**What this task involves**
Could you output each line below precisely as it stands, without the images?

**Given material**
--------------------------------
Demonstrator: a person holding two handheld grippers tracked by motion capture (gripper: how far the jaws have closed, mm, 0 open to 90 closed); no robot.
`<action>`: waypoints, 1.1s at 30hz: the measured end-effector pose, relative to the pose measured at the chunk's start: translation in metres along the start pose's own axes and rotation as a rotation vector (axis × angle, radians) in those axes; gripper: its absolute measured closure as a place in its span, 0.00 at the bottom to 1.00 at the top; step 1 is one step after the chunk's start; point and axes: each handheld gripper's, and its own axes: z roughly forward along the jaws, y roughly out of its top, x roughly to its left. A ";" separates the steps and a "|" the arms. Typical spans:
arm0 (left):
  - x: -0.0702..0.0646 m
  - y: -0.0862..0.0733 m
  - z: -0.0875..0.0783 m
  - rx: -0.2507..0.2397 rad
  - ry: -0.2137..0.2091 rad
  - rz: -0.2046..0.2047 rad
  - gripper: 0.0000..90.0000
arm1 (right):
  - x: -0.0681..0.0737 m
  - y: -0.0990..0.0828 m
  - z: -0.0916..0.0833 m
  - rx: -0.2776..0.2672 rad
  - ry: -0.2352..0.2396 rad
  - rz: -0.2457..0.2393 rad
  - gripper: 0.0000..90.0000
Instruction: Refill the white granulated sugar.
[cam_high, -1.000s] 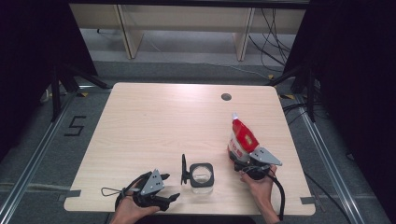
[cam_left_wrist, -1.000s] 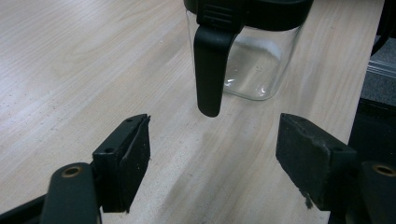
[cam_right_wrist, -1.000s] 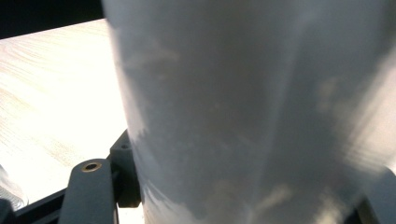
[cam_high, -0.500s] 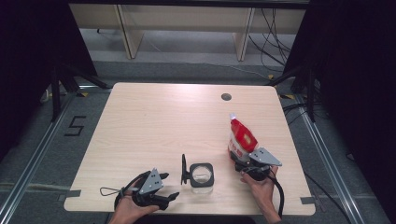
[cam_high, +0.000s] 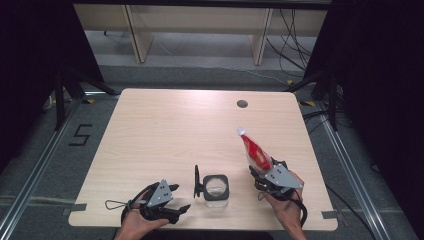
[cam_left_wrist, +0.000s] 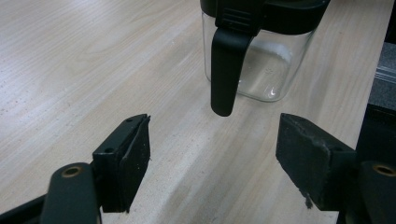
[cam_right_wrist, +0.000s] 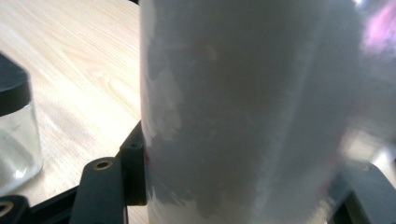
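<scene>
Pouch gripped near table's right edge, far half bare

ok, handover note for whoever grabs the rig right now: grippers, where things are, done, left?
Right gripper: jaws have just been closing, now clamped on the red-and-white bottle, tilted, nozzle pointing away from the person.
Left gripper: open, nothing held, low on the table facing the handle of the glass jar.
Done: bottle gripped.
Left, probably: steady the jar, bring the bottle over it. The jar's black lid looks still on.
</scene>
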 end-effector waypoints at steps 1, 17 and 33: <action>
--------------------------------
**Output for this task**
Demonstrator: a person holding two handheld grippers tracked by motion capture (gripper: how far the jaws have closed, mm, 0 open to 90 closed); no robot.
`<action>`: waypoints, 1.1s at 30hz: the measured end-effector pose, relative to the pose measured at the chunk's start: translation in metres along the start pose's own axes and rotation as a rotation vector (axis × angle, radians) in those axes; gripper: its absolute measured closure as a place in its span, 0.00 at the bottom to 1.00 at the top; step 1 is one step after the chunk's start; point and axes: each handheld gripper's, and its own axes: z roughly forward along the jaws, y roughly out of its top, x roughly to its left. A ";" separates the steps and a "|" the arms. Typical spans:
arm0 (left):
  - x: -0.0702..0.0646 m
  - y: -0.0862..0.0733 m
  - z: -0.0875..0.0783 m
  - rx: -0.2507..0.2397 rad
  - ry: -0.2137..0.2091 rad
  - rz: -0.2046..0.2047 rad
  - gripper: 0.0000..90.0000
arm1 (right):
  - x: -0.0681..0.0737 m
  - y: -0.0990..0.0828 m
  - z: -0.0916..0.0833 m
  - rx: -0.2776..0.2672 rad
  - ry: -0.2352..0.2396 rad
  - rz: -0.2457..0.2393 rad
  - gripper: 0.0000..90.0000
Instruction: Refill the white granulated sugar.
[cam_high, -1.000s] 
[cam_left_wrist, -1.000s] 
[cam_right_wrist, -1.000s] 
[cam_high, -0.500s] 
[cam_high, +0.000s] 
[cam_left_wrist, +0.000s] 
[cam_right_wrist, +0.000s] 
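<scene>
Pouch gripped near table's right edge, far half bare

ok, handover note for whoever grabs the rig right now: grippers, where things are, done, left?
Right gripper: jaws have just been closing, now clamped on the red-and-white bottle, tilted, nozzle pointing away from the person.
Left gripper: open, nothing held, low on the table facing the handle of the glass jar.
Done: bottle gripped.
Left, probably: steady the jar, bring the bottle over it. The jar's black lid looks still on.
</scene>
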 end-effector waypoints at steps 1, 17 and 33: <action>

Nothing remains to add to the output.